INSTRUCTIONS TO FOLLOW :: What you return must be the complete listing, unchanged.

DATA BLOCK ::
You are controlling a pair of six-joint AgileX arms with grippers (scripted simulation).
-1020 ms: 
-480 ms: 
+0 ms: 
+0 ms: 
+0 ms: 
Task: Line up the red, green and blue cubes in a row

RESPONSE BOX ::
You are controlling a pair of six-joint AgileX arms with grippers (scripted simulation).
-1020 ms: 
-480 ms: 
+0 ms: 
+0 ms: 
+0 ms: 
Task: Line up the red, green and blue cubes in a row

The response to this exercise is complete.